Meat quality is a complex concept that is frequently measured using objective indices related to the nutritional, microbiological or physiological characteristics (Cardello, 1995). As emphasised by many authors, the consumers' expectations and perceptions must drive improvement in meat quality. According to Cardello (1995), the notion that meat quality must be defined and measured from the consumer's perception can be traced to the 1870's when H. Clark indicated that meat quality is a relative concept that is inappropriate for evaluation by anyone other than the average consumer. Factors influencing perceived meat quality are intrinsic quality cues, convenience, safety and acceptability of sensory characteristics (Schultz & Wahl, 1981; Umberger et al., 2000). Meat tenderness can be measured objectively (using instruments) or subjectively (sensory analysis e.g. taste panel). Tenderness assessment by laboratory instruments cannot, however, mimic the complex and multifaceted actions that occur during biting and chewing (Perry, 2002).

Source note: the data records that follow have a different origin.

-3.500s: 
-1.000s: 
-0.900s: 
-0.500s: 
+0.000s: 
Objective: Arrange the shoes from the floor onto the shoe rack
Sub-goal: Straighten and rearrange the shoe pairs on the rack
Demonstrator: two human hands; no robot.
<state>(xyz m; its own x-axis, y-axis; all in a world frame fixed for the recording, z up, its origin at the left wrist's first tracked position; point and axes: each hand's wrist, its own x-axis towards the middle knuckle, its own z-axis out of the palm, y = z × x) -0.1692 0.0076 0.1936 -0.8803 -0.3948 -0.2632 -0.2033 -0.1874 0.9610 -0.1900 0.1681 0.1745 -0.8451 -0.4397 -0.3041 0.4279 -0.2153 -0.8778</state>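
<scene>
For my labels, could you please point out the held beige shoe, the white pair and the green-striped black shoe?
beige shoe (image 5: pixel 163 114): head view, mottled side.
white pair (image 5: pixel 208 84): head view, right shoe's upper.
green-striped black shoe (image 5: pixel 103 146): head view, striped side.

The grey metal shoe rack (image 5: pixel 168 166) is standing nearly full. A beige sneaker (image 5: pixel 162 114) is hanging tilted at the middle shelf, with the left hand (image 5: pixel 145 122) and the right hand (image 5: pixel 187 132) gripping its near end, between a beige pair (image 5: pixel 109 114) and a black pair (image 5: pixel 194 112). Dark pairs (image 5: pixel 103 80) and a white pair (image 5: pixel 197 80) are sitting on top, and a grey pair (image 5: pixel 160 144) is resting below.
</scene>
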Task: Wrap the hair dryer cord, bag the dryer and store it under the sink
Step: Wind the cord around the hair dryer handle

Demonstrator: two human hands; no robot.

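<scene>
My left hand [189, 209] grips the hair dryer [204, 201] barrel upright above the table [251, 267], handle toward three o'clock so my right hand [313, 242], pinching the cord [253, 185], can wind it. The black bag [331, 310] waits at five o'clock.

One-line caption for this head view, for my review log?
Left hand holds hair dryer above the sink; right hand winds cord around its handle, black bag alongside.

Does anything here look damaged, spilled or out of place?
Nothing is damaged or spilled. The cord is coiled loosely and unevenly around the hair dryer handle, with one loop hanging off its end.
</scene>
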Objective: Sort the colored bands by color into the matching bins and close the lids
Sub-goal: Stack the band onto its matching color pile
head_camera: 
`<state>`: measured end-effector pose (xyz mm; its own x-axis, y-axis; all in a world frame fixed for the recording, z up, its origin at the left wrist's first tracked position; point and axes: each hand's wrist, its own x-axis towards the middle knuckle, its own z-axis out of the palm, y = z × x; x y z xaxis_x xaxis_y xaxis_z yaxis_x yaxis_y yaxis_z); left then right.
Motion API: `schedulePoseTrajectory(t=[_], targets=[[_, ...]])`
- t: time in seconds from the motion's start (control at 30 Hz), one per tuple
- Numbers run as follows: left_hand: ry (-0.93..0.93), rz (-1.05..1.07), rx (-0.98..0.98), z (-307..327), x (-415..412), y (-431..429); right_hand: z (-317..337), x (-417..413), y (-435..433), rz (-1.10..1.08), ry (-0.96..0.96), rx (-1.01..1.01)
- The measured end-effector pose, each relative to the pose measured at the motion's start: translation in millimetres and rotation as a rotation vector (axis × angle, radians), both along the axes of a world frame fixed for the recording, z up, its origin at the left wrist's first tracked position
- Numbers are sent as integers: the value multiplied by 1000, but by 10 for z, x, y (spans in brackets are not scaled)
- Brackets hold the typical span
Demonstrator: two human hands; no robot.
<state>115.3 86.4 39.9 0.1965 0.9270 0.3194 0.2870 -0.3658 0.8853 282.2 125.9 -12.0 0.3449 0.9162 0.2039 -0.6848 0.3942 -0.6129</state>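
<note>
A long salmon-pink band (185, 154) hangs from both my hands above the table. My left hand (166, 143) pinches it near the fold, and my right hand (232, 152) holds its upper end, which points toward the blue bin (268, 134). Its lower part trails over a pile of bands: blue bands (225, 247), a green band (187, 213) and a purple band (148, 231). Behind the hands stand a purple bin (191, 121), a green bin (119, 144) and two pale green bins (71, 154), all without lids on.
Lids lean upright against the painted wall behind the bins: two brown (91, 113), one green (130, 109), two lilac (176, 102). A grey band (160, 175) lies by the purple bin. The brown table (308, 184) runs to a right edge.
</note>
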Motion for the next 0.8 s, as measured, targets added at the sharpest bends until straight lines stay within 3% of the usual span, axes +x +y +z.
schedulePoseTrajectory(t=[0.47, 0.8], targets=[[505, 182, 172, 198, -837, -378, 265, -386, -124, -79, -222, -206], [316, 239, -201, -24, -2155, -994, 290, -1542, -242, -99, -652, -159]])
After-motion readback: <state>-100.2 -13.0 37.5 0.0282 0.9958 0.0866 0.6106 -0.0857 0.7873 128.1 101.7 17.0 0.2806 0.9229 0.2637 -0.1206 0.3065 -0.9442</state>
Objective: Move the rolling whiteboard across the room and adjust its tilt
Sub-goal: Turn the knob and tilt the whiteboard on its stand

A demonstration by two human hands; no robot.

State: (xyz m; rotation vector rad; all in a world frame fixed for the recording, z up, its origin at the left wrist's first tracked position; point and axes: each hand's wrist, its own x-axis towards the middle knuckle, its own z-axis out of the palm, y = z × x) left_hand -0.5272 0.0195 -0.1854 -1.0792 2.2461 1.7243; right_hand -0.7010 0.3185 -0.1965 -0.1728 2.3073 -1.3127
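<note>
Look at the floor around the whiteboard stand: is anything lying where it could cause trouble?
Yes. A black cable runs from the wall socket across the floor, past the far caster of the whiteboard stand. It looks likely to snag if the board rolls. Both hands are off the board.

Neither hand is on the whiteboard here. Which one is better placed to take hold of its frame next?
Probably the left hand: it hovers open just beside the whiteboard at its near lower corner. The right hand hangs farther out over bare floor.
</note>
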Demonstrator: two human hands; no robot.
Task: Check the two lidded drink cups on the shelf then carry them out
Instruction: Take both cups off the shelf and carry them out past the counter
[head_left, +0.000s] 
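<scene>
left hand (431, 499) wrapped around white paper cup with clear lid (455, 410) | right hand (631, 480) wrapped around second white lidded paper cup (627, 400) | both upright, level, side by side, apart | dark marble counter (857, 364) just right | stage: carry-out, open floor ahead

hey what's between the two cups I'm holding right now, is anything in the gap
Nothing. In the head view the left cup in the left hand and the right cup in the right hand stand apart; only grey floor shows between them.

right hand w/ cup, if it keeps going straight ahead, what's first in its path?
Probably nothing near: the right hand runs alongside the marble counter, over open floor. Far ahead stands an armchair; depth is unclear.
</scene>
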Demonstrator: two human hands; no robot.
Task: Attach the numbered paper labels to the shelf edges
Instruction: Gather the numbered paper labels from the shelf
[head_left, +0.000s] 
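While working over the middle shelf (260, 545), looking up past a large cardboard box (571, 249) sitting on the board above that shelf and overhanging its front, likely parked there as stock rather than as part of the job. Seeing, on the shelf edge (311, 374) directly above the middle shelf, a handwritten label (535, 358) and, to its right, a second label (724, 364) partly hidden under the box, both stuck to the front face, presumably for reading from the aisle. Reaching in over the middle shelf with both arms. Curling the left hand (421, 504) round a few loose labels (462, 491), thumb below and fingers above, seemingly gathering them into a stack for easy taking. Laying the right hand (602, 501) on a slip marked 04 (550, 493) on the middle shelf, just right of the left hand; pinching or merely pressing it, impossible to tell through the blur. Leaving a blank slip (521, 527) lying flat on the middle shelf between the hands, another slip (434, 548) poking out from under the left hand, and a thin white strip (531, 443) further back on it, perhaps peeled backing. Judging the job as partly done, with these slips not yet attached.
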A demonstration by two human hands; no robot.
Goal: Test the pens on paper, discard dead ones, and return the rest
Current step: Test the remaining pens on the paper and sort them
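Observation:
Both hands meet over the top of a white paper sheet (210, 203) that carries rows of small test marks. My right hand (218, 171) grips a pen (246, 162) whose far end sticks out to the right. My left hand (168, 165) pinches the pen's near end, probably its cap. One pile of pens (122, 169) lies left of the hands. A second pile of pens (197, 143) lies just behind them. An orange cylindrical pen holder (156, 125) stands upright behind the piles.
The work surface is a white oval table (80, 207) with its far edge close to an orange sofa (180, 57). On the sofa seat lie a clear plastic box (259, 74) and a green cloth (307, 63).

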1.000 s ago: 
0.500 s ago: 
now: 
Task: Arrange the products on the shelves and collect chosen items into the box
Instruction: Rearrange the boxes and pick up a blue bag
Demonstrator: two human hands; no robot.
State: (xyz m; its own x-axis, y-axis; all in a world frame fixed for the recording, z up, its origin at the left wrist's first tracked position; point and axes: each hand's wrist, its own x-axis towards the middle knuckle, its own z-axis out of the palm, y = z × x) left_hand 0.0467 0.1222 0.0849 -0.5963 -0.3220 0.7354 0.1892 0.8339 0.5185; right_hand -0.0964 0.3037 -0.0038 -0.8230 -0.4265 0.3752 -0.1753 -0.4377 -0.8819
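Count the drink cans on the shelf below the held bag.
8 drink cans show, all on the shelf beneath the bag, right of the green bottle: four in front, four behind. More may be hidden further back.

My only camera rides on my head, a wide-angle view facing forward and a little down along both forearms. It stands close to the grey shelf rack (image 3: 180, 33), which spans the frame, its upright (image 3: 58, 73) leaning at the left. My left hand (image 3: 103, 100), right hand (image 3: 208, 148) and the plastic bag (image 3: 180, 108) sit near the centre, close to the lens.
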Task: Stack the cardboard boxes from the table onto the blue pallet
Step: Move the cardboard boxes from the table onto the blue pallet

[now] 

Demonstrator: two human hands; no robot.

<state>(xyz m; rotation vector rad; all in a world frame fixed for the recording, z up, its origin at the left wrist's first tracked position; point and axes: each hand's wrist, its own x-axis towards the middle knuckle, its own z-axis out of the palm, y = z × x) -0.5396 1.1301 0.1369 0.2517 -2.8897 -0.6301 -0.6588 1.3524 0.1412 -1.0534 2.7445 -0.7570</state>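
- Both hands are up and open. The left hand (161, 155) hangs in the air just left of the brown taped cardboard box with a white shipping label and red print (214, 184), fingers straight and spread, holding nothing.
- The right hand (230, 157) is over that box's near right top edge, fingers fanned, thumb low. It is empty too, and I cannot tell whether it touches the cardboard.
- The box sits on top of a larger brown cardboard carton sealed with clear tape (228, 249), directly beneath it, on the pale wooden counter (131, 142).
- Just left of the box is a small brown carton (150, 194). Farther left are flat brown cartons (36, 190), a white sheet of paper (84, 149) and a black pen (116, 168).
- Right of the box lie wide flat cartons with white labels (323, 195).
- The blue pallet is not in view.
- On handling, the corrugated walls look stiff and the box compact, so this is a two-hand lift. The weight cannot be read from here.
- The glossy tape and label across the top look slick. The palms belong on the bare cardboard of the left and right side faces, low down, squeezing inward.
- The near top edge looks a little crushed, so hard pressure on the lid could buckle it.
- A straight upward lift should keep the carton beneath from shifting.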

Red meat consumption has decreased dramatically over the past 30 years. Numerous factors have contributed to this phenomenon, e.g. economical factors (increased red meat prices), consumer perceptions (red meat vs. white meat) and misconceptions in the market (grading system of red meat) (Poonyth et al., 2001). In South Africa meat quality is managed by means of a meat classification system based on animal age, carcass fat content and conformation. Age classes in sheep include A (no permanent incisors), AB (1 to 2 permanent incisors), B (3 tot 6 permanent incisors) and C (more than 6 permanent incisors). Consumers have the perception that class-A carcasses produce the best quality meat and can therefore realise a higher price. The introduction of the class-AB in the Beef and Lamb & Mutton Carcass Classification System must be used to highlight the unique qualities of the class-AB sheep carcass. The marketing and associated demand for more "natural" animal products are increasing daily. From an animal production perspective this strategy will entail excluding the use of synthetic growth stimulants, anti-microbial feed additives and exposing animals to a more free-range environment. An important consequence of this shift in animal production is in many instances the production of physiologically older animals, compared to those produced in more intensive systems (De Bruyn, 2002). Class-AB mutton carcasses can be used to help meet the consumer requirement, seeing that lambs can be finished for a longer period, produce an additional wool clip and have a higher carcass weight. The meat obtained from this production system will still be of a high quality and acceptable to consumers (De Bruyn, 2002).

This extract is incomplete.